**Work order:** The data must be returned exactly. No line may be left out.

╭──

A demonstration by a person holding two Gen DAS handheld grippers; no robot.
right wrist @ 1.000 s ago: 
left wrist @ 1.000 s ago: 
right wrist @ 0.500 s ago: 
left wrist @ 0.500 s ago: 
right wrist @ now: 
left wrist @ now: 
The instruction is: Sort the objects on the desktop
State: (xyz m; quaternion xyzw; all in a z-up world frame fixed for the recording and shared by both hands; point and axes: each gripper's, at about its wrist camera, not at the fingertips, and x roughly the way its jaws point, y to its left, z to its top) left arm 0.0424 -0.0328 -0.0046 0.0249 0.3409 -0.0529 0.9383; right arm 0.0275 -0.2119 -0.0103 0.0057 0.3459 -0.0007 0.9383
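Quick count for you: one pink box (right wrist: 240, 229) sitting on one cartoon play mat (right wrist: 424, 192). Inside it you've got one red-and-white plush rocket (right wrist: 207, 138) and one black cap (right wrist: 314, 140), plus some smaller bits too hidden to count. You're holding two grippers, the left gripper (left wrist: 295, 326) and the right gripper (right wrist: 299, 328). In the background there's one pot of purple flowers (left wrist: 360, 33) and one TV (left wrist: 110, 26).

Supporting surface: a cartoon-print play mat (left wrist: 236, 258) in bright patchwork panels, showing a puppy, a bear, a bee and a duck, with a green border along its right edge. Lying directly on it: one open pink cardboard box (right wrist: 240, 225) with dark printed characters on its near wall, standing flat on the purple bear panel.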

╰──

**Result:**
A demonstration by a person holding two Gen DAS handheld grippers; no robot.
right wrist @ 1.000 s ago: 
left wrist @ 1.000 s ago: 
right wrist @ 0.500 s ago: 
left wrist @ 0.500 s ago: 
right wrist @ now: 
left wrist @ now: 
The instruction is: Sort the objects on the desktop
State: (xyz m; quaternion xyzw; all in a z-up world frame fixed for the recording and shared by both hands; point and axes: each gripper's, at about its wrist camera, not at the fingertips, and x roughly the way its jaws point, y to its left, z to its top) left arm 0.0424 -0.0328 -0.0046 0.0249 0.3409 -0.0529 0.9383; right arm 0.0275 -0.2119 -0.0103 0.0057 0.3459 -0.0007 0.9383
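Quick count for you: one pink box (right wrist: 240, 229) sitting on one cartoon play mat (right wrist: 424, 192). Inside it you've got one red-and-white plush rocket (right wrist: 207, 138) and one black cap (right wrist: 314, 140), plus some smaller bits too hidden to count. You're holding two grippers, the left gripper (left wrist: 295, 326) and the right gripper (right wrist: 299, 328). In the background there's one pot of purple flowers (left wrist: 360, 33) and one TV (left wrist: 110, 26).

Supporting surface: a cartoon-print play mat (left wrist: 236, 258) in bright patchwork panels, showing a puppy, a bear, a bee and a duck, with a green border along its right edge. Lying directly on it: one open pink cardboard box (right wrist: 240, 225) with dark printed characters on its near wall, standing flat on the purple bear panel.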

Output for this exercise is now complete.